Servicing recommendations
EB2 — naturally aspirated, timing belt
The only planned timing intervention is belt replacement — otherwise this is a straightforward engine.
| Item | Recommendation |
|---|---|
| Engine oil | 5W-30 ACEA C2 (PSA B71 2290) |
| Oil change interval | Every 10,000 km or once a year |
| Oil filter | At every oil change |
| Timing belt | Every 120,000–150,000 km or every 10 years |
| Spark plugs | Every 40,000–60,000 km |
EB2DT / EB2DTS — turbocharged, timing chain
Shortened oil change intervals are critical — neglect directly affects chain longevity.
| Item | Recommendation |
|---|---|
| Engine oil | 5W-30 ACEA C2 (PSA B71 2290 or B71 2312) |
| Oil change interval | Every 7,500 km or once a year — no longer |
| Oil filter | At every oil change |
| Timing chain | Inspect every 60,000–80,000 km; immediately if rattling |
| Spark plugs | Every 30,000–40,000 km |
| Auxiliary belt | Check every 60,000 km; replace at 120,000 km |
Important: In the turbo version, using a standard 5W-40 instead of the specified 5W-30 C2 is a mistake. An overly viscous oil during cold starts reduces chain lubrication at precisely the most critical moment. The PSA B71 2290 specification is a requirement — not a suggestion.
What to check when buying
Buying an EB2 (naturally aspirated, belt): - Check the timing belt replacement history. If not documented — plan a replacement. - Otherwise: a durable, trouble-free engine.
Buying a PureTech 110/130 (turbo, chain):
- Build year — the key parameter. 2014–2018 examples require thorough inspection; 2019–2020 and newer are significantly safer.

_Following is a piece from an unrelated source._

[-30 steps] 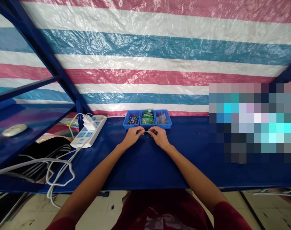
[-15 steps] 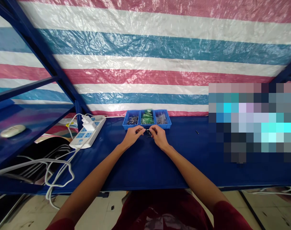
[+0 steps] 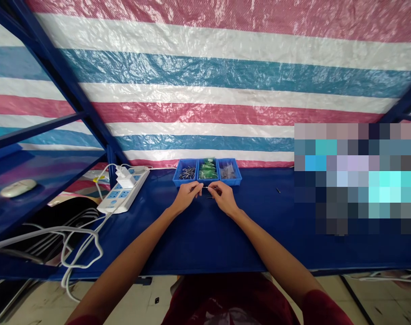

- Service history — without it, this is a serious red flag. Demand documented oil change records.
- Oil change intervals — changes every 15,000–20,000 km represent neglect. Check the dates and mileages.
- Cold start — rattling at start-up is a red flag. Every engine should start quietly.
- Oil level and smell — oil above the maximum mark or smelling of petrol suggests dilution.
- Diagnostic scan — fault codes P0016, P0017 indicate timing system issues.
Summary
The 1.2 PureTech is effectively two different engines: a reliable, trouble-free naturally aspirated EB2 with a belt, and a turbocharged EB2DT with a chain that had a serious design fault in its first generation (2014–2018). PSA acknowledged the problem, introduced corrections and paid for repairs — which is rare among manufacturers.
Buying a post-2019–2020 turbo version and changing the oil every 7,500 km with the correct specification gives good prospects for years of reliable service. The naturally aspirated belt version was — and remains — a solid, undemanding engine from the start.